Normally, game ball run participants are chosen based on their performance at State, and though no Irmo runners placed high in that event, to honor Coach Moore, two seniors - Morgan and Sam - were selected to start the run and hand over the game ball at the finish.
Video: Athletes, coaches remember Mike Moore
"He was my coach for six years," Morgan said. "I was nervous about it at first, but once we got going I thought about how cool it was to be a part of something my coach started.
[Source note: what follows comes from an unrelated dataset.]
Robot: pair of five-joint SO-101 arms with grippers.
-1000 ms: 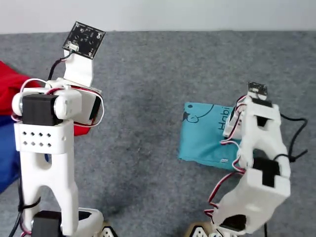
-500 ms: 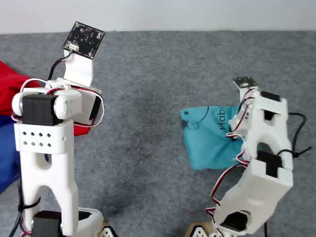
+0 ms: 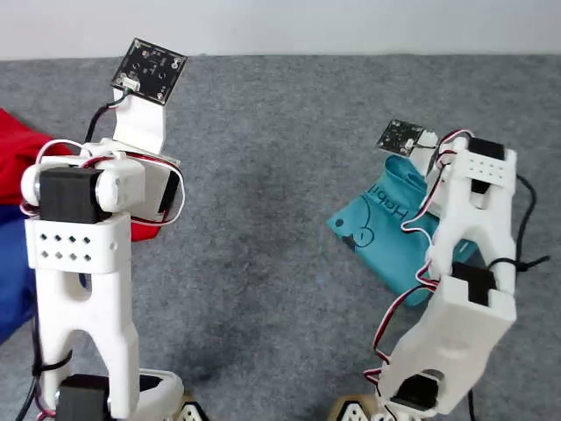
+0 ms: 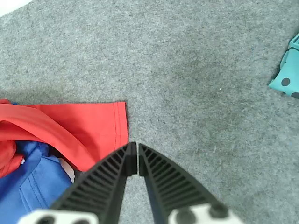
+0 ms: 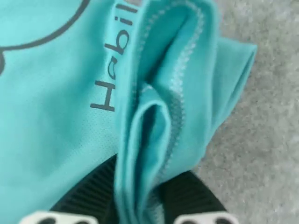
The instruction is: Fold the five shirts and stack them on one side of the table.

It was an honor to be a part of that."
Moore was Sam's coach for a little over a year, but in even in that relatively short time, Moore left an impression.
"He was a very good motivator," Sam said. "Coach wouldn't praise you that often, but when you did something he liked, he would let you know about it."
Riverside High's Eric Cummings, who has overseen the run for the SCTCCCA for the past seven years, said the association was in the process of changing the event's name to honor Moore prior to its meetings this past summer. The announcement was to be made at the Coaches Classic last October, but was postponed when Moore became ill in the days leading up to that event.
An hour before the start of the run, the athletes and coaches toured the Shriners Hospital for Children, an event held each year. Cummings said the athletes see first-hand that "they are helping to make a difference," for the children at the hospital.